On May 29, Hungarian Prime Minister Viktor Orban opened CPAC 2025 in Budapest with a triumphalist speech emphasizing the strength of the populist wave across the Western world. He pointed to Donald Trump’s victory; Irakli Kobakhidze’s victory in Georgia last February; Hrisztijan Mickoski’s election victory in North Macedonia last June; and Slovakia’s Prime Minister Robert Fico, who was shot five times in during an assassination attempt last May but survived to fight another day.
Orban was characteristically pugilistic, but unusually ebullient. Trump’s victory, he stated, has injected hope into European populist leaders across the continent, especially as so much of Europe seems in free fall. “The most vicious power struggle is in progress: they deny both God and man,” Orban stated. “[Marine] Le Pen has been disqualified from the French presidential race by a court ruling. Salvini has been dragged to court. The AfD is under national security surveillance. Patriots for Europe events are violently obstructed.”
In Europe today, Orban emphasized, conservatives are caught between the pincers of state power from above and street-level leftist violence from below. “Communist and leftist thugs attack those on the Right,” he noted. “JD Vance put it correctly: in Europe today, freedom is not being threatened from without, but is being attacked from within. And everyone can see that there is trouble. The whole structure is tottering and crumbling. It must change. Things cannot go on like this! And our opponents know it too.”
Europe, Orban told the crowd, faces a choice: A liberal plan, and a patriotic plan. “The liberal plan sees the old, cultural, Christian Europe as obsolete. They want to move beyond it. For decades they have been working to fabricate a new identity to replace Christianity and the nation. At first, I remember, they came with the promise of prosperity: ‘Let go of your traditions, and Europe will be a world of happy and unrestrained consumption.’ That did not work.”
The European elites, Orban said, moved on to other plans. “Then came the idea that Europe would be a continent of ‘inclusion,’” he reminded the audience. “And we got to the point where Belgium–Israel national football matches had to be played in Budapest instead of Brussels.

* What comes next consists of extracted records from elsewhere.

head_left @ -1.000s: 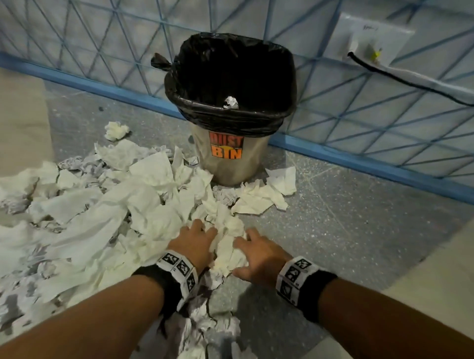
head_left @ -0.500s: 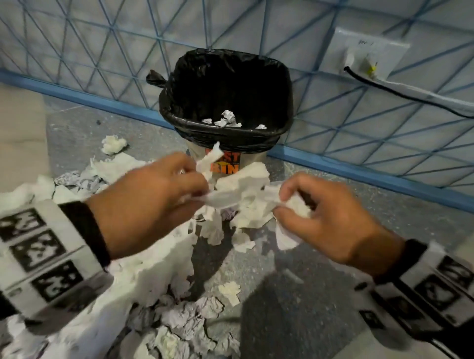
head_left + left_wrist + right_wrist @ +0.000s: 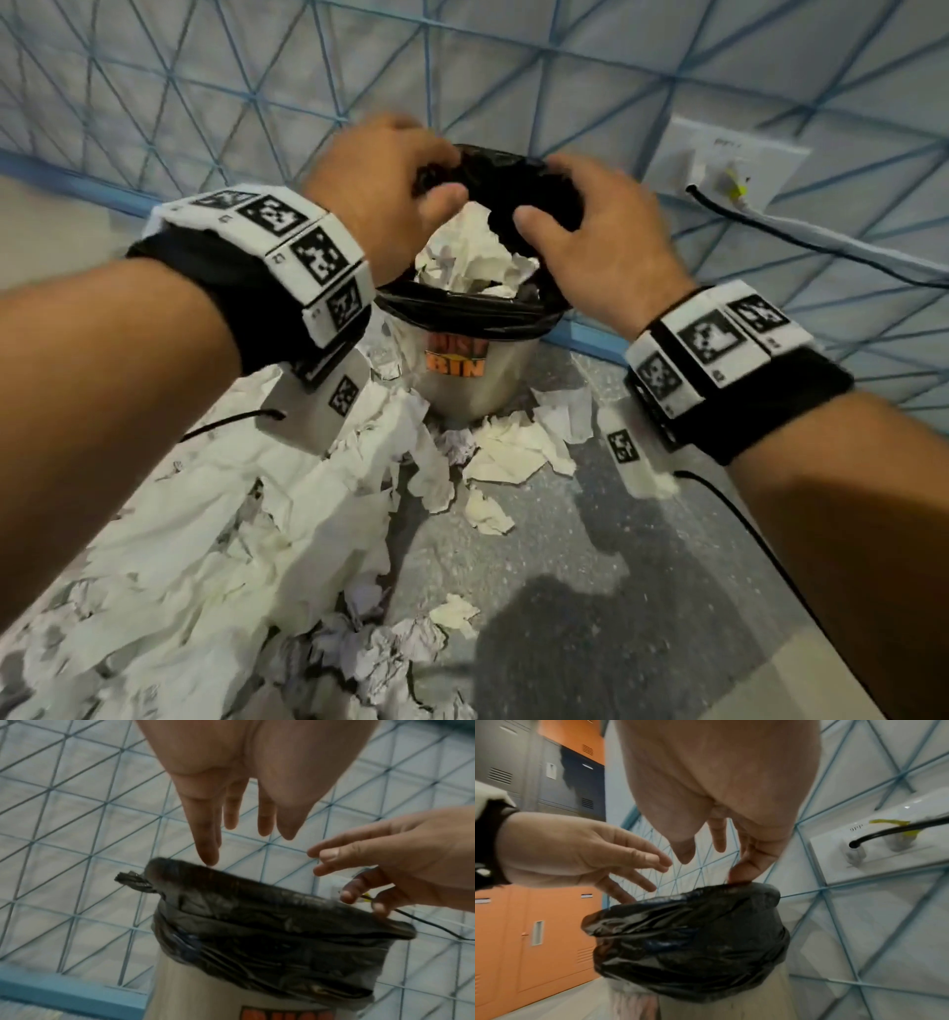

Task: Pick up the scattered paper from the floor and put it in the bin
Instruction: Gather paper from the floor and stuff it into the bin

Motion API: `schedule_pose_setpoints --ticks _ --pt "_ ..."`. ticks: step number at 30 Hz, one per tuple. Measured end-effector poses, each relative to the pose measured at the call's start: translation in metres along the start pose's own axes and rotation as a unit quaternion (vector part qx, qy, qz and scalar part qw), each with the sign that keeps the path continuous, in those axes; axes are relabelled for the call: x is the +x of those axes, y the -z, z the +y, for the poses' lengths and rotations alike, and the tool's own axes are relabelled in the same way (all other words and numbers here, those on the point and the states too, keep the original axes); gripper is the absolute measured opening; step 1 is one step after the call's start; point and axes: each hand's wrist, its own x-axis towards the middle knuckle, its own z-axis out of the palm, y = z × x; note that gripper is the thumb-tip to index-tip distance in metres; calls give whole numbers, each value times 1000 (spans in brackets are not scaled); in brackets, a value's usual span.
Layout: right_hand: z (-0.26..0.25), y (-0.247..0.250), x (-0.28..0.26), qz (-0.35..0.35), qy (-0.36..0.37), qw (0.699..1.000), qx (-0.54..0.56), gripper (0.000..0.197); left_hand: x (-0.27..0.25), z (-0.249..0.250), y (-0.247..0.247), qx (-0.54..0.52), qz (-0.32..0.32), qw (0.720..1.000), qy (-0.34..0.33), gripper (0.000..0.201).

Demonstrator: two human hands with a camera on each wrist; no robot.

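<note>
Both hands hovered over the bin [image 3: 475, 329], fingers loose and empty; the scattered paper [image 3: 287, 519] lay on the floor below, nearer the left hand [image 3: 377, 192] than the right hand [image 3: 598, 239].

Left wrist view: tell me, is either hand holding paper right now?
No: the left hand and right hand both hang over the bin with fingers spread and nothing in them.

black bin liner [image 3: 462, 313], white crumpled paper [image 3: 308, 514], speckled grey floor [image 3: 590, 591], blue-gridded wall [image 3: 257, 77]
</note>
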Motion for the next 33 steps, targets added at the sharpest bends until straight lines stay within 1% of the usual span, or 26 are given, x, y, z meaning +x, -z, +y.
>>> schedule_pose_setpoints --ticks 2,3,5,7,8,10,13,15,17,18,20,22,23,24,25,26,28,29,31,33 --pt "-2 4 -8 40 30 999 -2 48 -16 -2 10 2 37 999 -16 36" --pt "-5 6 -14 60 43 997 14 43 -27 -2 15 6 42 999 -26 34" --pt "-16 11 -33 92 63 992 67 31 -50 -4 24 11 29 998 -52 31" --pt "-26 10 -60 95 81 987 100 21 -78 -9 29 10 -6 999 -49 23" --pt "-29 8 -76 76 84 988 106 17 -93 -14 31 6 -29 999 -42 20" --pt "-33 2 -108 7 80 992 100 12 -123 -27 31 6 -78 996 -31 19" --pt "-28 -10 -149 -102 91 990 39 10 -160 -43 21 32 -170 984 -39 25" --pt "-23 -21 -173 -165 108 980 -12 12 -184 -51 9 46 -214 975 -45 27" --pt "-19 -29 -195 -232 119 963 -75 16 -207 -56 0 43 -247 966 -58 29" --pt "-19 -31 -206 -272 123 948 -112 18 -220 -57 -4 39 -267 961 -65 30" --pt "-22 -29 -226 -359 116 907 -189 24 -242 -59 -9 39 -308 947 -85 32" --pt "-33 -23 -240 -429 69 864 -254 29 -264 -60 -11 45 -351 930 -100 36" --pt "-39 -19 -245 -447 36 851 -275 31 -275 -61 -11 45 -372 921 -102 38" --pt "-45 -17 -251 -449 2 846 -287 33 -287 -61 -11 41 -392 913 -103 40" --pt "-51 -15 -259 -437 -33 851 -290 34 -299 -61 -11 37 -409 906 -105 41" --pt "-57 -14 -268 -413 -75 863 -282 33 -311 -61 -10 31 -425 898 -111 42" --pt "-66 -14 -294 -354 -172 889 -235 31 -333 -63 -10 23 -449 885 -122 45" --pt "-69 -15 -313 -330 -223 893 -208 31 -344 -64 -10 24 -459 879 -130 47" --pt "-74 -20 -359 -301 -316 883 -172 33 -358 -64 -12 31 -467 872 -144 48" --pt "-77 -24 -409 -286 -391 861 -154 41 -366 -65 -16 42 -466 870 -158 50"
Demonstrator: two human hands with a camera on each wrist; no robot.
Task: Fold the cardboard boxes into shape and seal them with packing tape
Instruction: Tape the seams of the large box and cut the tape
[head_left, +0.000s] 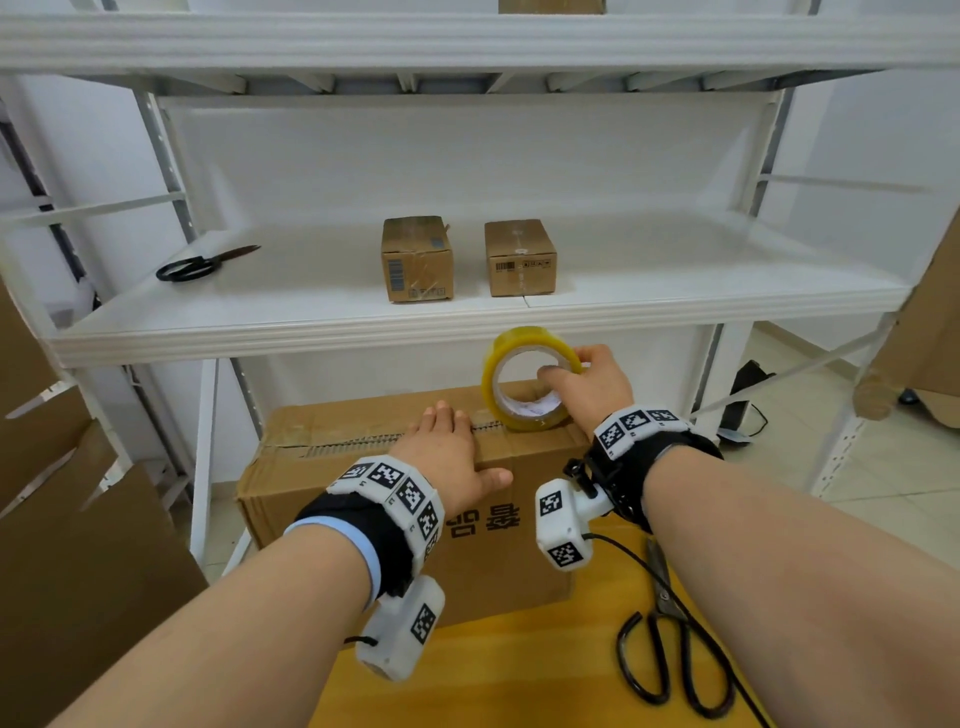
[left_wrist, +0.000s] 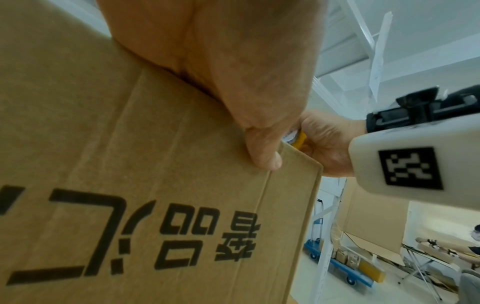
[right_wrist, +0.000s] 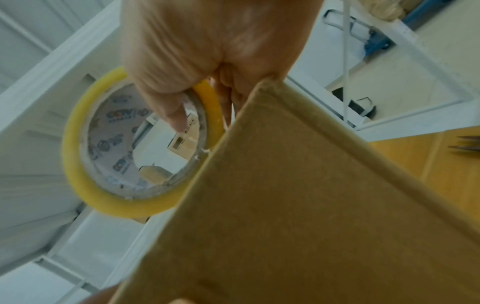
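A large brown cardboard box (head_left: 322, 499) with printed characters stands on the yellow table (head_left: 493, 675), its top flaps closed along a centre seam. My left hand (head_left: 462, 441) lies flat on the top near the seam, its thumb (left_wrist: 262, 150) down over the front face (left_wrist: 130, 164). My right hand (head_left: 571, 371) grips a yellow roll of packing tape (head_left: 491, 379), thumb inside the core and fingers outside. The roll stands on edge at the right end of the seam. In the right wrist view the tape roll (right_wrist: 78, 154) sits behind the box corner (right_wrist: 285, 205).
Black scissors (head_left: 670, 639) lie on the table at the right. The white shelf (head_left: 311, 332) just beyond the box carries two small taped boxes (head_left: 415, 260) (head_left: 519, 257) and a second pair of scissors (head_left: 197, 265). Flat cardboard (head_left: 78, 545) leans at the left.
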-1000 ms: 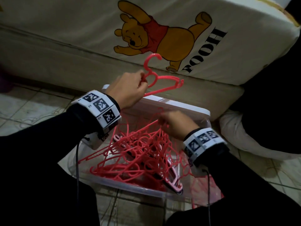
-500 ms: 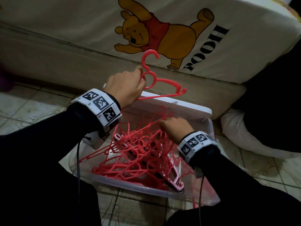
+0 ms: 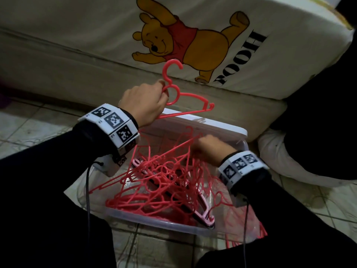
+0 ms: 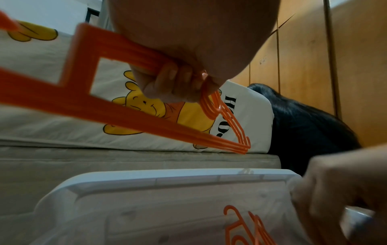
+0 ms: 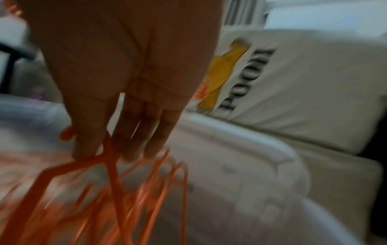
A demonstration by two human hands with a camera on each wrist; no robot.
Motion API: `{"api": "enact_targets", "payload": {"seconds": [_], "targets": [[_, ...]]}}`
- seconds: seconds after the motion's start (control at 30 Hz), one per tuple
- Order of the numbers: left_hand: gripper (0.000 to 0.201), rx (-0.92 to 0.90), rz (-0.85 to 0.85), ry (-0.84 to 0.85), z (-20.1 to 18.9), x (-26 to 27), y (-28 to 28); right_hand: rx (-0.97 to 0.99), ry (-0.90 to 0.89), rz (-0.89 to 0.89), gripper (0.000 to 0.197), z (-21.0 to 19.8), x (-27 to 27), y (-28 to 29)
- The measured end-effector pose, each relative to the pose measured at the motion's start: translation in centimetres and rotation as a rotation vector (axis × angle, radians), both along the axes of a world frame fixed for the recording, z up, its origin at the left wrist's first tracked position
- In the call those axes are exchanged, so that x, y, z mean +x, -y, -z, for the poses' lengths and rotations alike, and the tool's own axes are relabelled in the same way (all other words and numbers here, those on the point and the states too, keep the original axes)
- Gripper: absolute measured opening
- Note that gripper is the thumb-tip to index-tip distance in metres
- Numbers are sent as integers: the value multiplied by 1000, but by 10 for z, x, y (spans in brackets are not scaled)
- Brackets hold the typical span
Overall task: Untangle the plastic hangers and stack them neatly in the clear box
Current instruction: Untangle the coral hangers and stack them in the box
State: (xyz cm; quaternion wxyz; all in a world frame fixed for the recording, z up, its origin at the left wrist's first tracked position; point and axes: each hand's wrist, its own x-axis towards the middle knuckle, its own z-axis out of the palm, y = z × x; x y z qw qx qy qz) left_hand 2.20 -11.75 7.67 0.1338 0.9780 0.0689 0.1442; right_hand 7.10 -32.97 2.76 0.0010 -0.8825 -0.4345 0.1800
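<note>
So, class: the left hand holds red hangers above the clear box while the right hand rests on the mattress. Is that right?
Not quite. The head view shows the right hand in the clear box, gripping the tangled hangers. The left hand does hold red hangers above it.

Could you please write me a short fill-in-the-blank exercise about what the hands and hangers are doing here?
1. The left hand grips a ____ hanger raised above the box.
2. The right hand reaches into the tangled hangers lying inside the clear ____.
3. Behind the box, the mattress cover shows a cartoon ____.

Missing words: red; box; bear
</note>
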Motion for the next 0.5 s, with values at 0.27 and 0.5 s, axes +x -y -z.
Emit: {"api": "enact_targets", "payload": {"seconds": [0.27,0.5], "targets": [[27,-79,-7,-37,0,-1,1,337,64,176,16,-49,21,32],[25,-164,98,-78,0,-1,10,489,68,66,13,-51,14,32]]}}
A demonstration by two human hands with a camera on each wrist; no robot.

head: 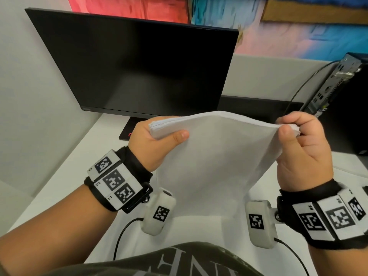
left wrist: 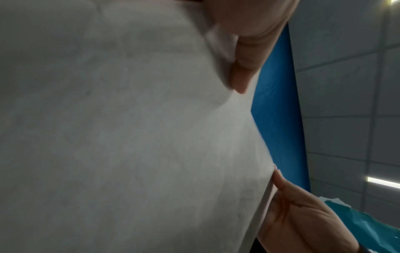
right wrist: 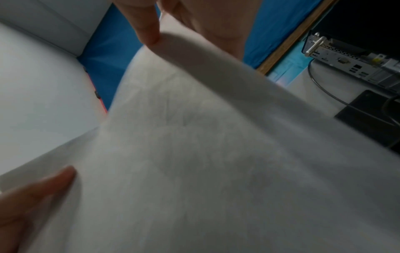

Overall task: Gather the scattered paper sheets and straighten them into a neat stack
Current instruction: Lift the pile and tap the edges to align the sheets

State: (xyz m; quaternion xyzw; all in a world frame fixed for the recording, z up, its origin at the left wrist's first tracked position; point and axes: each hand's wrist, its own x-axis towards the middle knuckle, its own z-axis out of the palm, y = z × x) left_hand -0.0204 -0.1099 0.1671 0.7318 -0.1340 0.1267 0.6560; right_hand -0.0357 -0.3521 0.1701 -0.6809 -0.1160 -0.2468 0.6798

And now, after Trump’s victory, here is another idea: Europe wants to be the bastion of the global liberal empire. After Washington, their new Mecca is Brussels. But the main problem with Brussels is not that it is dominated by progressive liberal bureaucrats.”
The patriotic plan—the Hungarian plan—is different. Hungary, stated Orban, rejects the Brussels plan “to centralize Europe under the pretext of war and “build a new economic model, a war economy model…Collective debt, central control, and a war chest.” Instead, Orban said, Hungary wants a different, four-point plan: Peace, sovereignty, freedom “in politics, freedom of thought, and opinion,” and taking “Europe back from the migrants.”
At the core of this plan is Christendom. “We want a Christian culture, schools standing on a national basis, and streets and neighborhoods without fear,” Orban declared. “We want to be proud of our nations. This is the patriotic plan.” A key part of that plan? “We need the shutting of the American liberal financial sluice gates.” If progressive political movements lose their big bag donors, Orban stated, then conservative Europeans will have a fighting chance to take back their continent. He concluded with a rousing battle cry: “Make Europe great again! Go Hungary, go Patriots! God save Hungary!”
Viktor Orban, it is worth noting, is not the sort of populist who nods at Christianity in order to summon the strength of Europe’s heritage on behalf of his political agenda or incur the power of nostalgia. Orban has consistently worked to create a government oriented towards strengthening the family; defended traditional marriage; and most recently, to the rage of Western progressives, banned “Pride” parades on the grounds that they promote sexual ideologies to children.
Many have asked: What would a political backlash to the Sexual Revolution look like? Viktor Orban’s Hungarian model is one fascinating answer to that question.